━━━━━ Information shown

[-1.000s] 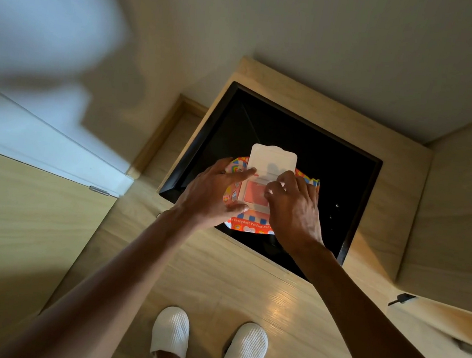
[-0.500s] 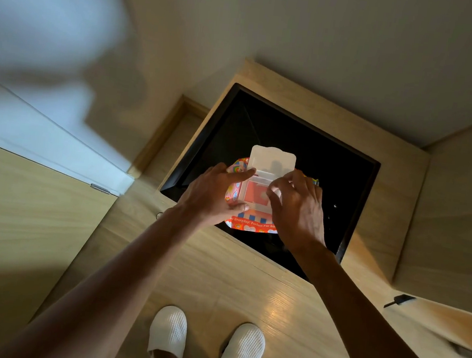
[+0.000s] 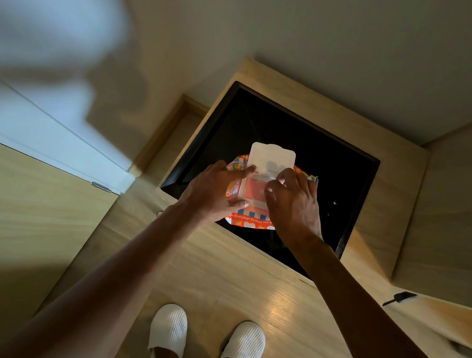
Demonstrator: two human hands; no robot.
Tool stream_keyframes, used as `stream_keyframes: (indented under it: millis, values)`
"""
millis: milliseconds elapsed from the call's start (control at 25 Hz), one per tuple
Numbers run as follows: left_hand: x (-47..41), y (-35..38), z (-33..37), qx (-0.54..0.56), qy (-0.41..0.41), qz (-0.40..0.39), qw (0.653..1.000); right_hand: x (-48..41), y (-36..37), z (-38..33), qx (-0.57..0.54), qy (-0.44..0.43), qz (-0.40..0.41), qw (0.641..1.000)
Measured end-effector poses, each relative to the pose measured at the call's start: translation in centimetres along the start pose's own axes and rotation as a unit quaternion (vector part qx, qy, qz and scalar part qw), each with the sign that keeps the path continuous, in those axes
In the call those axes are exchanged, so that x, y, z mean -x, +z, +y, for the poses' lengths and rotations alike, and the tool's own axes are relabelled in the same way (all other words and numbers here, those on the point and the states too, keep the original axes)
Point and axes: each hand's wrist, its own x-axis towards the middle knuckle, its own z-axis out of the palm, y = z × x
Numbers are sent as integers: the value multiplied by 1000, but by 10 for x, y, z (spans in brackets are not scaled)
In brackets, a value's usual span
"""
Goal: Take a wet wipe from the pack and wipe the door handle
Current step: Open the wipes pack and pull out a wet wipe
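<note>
A colourful wet wipe pack (image 3: pixel 249 223) lies on a black surface (image 3: pixel 333 166) set in a wooden unit. Its white lid flap (image 3: pixel 271 156) stands open, baring the red opening (image 3: pixel 252 191). My left hand (image 3: pixel 213 191) holds the pack's left side, thumb at the front edge and index finger near the lid hinge. My right hand (image 3: pixel 293 206) is bent over the opening with its fingertips pinched together there; a small white edge of wet wipe (image 3: pixel 270 178) shows at them. A small black handle (image 3: pixel 399 297) sticks out below the wooden panel at the right.
Wooden panels stand at the left (image 3: pixel 19 213) and the right (image 3: pixel 459 219), with wooden floor between them. My feet in white slippers (image 3: pixel 169 327) (image 3: pixel 245 344) stand just before the unit. A metal fitting (image 3: pixel 101 186) sits on the left panel's edge. The upper left is blurred.
My right fingertips have shifted slightly up and right at the pack's opening and pinched together. My left hand stays on the pack, which has not moved.
</note>
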Motion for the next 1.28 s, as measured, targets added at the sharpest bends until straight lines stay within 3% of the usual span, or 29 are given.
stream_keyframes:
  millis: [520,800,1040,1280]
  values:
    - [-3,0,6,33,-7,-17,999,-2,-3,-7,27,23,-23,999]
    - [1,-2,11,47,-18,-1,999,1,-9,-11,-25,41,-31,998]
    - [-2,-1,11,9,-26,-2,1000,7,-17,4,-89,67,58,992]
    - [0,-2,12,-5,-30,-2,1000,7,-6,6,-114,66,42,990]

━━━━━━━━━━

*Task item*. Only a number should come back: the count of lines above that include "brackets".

*Answer to the problem*. 2